→ ASSIGNED TASK
All of the data must be returned exactly as given.

→ SUPPLIED MATERIAL

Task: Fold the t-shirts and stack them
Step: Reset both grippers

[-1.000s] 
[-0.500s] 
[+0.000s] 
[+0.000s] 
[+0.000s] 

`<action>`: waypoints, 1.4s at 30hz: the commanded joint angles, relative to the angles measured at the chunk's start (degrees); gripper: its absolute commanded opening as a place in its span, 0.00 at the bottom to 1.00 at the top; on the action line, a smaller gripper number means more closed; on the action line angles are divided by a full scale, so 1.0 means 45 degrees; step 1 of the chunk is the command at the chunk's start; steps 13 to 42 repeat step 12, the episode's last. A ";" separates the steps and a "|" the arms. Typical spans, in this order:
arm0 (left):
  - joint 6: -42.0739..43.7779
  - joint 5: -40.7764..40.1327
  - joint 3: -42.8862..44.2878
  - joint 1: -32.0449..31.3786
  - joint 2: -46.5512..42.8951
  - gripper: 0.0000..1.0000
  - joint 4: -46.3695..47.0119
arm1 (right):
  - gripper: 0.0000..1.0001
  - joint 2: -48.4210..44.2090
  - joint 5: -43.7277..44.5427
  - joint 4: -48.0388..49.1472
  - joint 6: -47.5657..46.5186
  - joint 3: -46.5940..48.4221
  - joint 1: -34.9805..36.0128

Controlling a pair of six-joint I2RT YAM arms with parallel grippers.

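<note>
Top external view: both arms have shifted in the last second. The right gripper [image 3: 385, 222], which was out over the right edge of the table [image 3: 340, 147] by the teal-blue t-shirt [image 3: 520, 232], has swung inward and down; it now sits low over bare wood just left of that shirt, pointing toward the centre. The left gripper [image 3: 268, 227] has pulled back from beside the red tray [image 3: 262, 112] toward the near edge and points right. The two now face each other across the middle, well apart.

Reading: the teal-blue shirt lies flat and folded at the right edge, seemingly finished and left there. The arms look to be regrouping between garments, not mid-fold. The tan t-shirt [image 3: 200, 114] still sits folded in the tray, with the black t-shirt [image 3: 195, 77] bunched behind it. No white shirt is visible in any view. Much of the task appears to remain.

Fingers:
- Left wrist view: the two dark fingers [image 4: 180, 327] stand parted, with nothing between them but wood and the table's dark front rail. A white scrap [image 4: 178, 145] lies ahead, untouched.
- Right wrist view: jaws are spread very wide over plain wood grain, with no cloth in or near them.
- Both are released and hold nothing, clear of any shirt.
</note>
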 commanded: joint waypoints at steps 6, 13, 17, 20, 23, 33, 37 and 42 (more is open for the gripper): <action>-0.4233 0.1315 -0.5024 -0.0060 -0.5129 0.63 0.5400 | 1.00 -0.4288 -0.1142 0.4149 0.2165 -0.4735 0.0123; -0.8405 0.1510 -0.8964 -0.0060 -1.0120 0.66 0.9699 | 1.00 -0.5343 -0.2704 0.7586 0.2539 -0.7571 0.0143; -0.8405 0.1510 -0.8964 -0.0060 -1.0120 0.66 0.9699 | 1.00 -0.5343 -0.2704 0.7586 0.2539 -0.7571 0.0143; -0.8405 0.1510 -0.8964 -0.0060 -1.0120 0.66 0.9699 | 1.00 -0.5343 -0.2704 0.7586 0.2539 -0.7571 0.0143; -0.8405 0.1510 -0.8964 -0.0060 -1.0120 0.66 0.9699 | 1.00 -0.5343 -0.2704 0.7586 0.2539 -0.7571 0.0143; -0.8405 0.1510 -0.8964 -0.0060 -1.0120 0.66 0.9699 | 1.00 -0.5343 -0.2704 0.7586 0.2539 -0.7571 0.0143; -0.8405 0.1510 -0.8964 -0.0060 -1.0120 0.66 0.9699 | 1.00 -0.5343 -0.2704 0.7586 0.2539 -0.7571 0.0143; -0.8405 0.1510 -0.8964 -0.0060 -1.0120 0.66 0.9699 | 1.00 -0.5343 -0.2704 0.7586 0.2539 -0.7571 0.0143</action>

→ OUTPUT FOR THIS TASK
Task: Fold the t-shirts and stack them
Step: Reset both grippers

[-1.000s] 
[-0.500s] 
[+0.000s] 
[+0.000s] 
[+0.000s] 

`<action>`: waypoints, 1.4s at 30hz: the commanded joint angles, relative to the angles measured at the chunk's start (degrees); gripper: its absolute commanded opening as a place in its span, 0.00 at the bottom to 1.00 at the top; on the action line, a smaller gripper number means more closed; on the action line angles are divided by a full scale, so 1.0 means 45 degrees; step 1 of the chunk is the command at the chunk's start; steps 13 to 42 repeat step 12, the episode's last. A ";" separates the steps and a "|" the arms. Typical spans, in this order:
arm0 (left):
  - joint 6: -42.0739..43.7779
  - joint 5: -40.7764..40.1327
  - joint 3: -42.8862..44.2878
  - joint 1: -32.0449..31.3786
  - joint 2: -46.5512..42.8951
  - gripper: 0.0000..1.0000
  - joint 4: -46.3695..47.0119
arm1 (right):
  - gripper: 0.0000..1.0001
  - joint 2: -48.4210..44.2090
  - joint 5: -43.7277..44.5427
  - joint 4: -48.0388..49.1472
  - joint 6: -47.5657..46.5186
  - joint 3: -46.5940..48.4221
  - joint 1: -34.9805..36.0128

Controlling a pair of six-joint I2RT YAM arms with parallel grippers.

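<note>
Top external view: both arms have shifted in the last second. The right gripper [image 3: 385, 222], which was out over the right edge of the table [image 3: 340, 147] by the teal-blue t-shirt [image 3: 520, 232], has swung inward and down; it now sits low over bare wood just left of that shirt, pointing toward the centre. The left gripper [image 3: 268, 227] has pulled back from beside the red tray [image 3: 262, 112] toward the near edge and points right. The two now face each other across the middle, well apart.

Reading: the teal-blue shirt lies flat and folded at the right edge, seemingly finished and left there. The arms look to be regrouping between garments, not mid-fold. The tan t-shirt [image 3: 200, 114] still sits folded in the tray, with the black t-shirt [image 3: 195, 77] bunched behind it. No white shirt is visible in any view. Much of the task appears to remain.

Fingers:
- Left wrist view: the two dark fingers [image 4: 180, 327] stand parted, with nothing between them but wood and the table's dark front rail. A white scrap [image 4: 178, 145] lies ahead, untouched.
- Right wrist view: jaws are spread very wide over plain wood grain, with no cloth in or near them.
- Both are released and hold nothing, clear of any shirt.
</note>
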 commanded: joint waypoints at steps 6, 13, 17, 20, 23, 33, 37 and 42 (more is open for the gripper): <action>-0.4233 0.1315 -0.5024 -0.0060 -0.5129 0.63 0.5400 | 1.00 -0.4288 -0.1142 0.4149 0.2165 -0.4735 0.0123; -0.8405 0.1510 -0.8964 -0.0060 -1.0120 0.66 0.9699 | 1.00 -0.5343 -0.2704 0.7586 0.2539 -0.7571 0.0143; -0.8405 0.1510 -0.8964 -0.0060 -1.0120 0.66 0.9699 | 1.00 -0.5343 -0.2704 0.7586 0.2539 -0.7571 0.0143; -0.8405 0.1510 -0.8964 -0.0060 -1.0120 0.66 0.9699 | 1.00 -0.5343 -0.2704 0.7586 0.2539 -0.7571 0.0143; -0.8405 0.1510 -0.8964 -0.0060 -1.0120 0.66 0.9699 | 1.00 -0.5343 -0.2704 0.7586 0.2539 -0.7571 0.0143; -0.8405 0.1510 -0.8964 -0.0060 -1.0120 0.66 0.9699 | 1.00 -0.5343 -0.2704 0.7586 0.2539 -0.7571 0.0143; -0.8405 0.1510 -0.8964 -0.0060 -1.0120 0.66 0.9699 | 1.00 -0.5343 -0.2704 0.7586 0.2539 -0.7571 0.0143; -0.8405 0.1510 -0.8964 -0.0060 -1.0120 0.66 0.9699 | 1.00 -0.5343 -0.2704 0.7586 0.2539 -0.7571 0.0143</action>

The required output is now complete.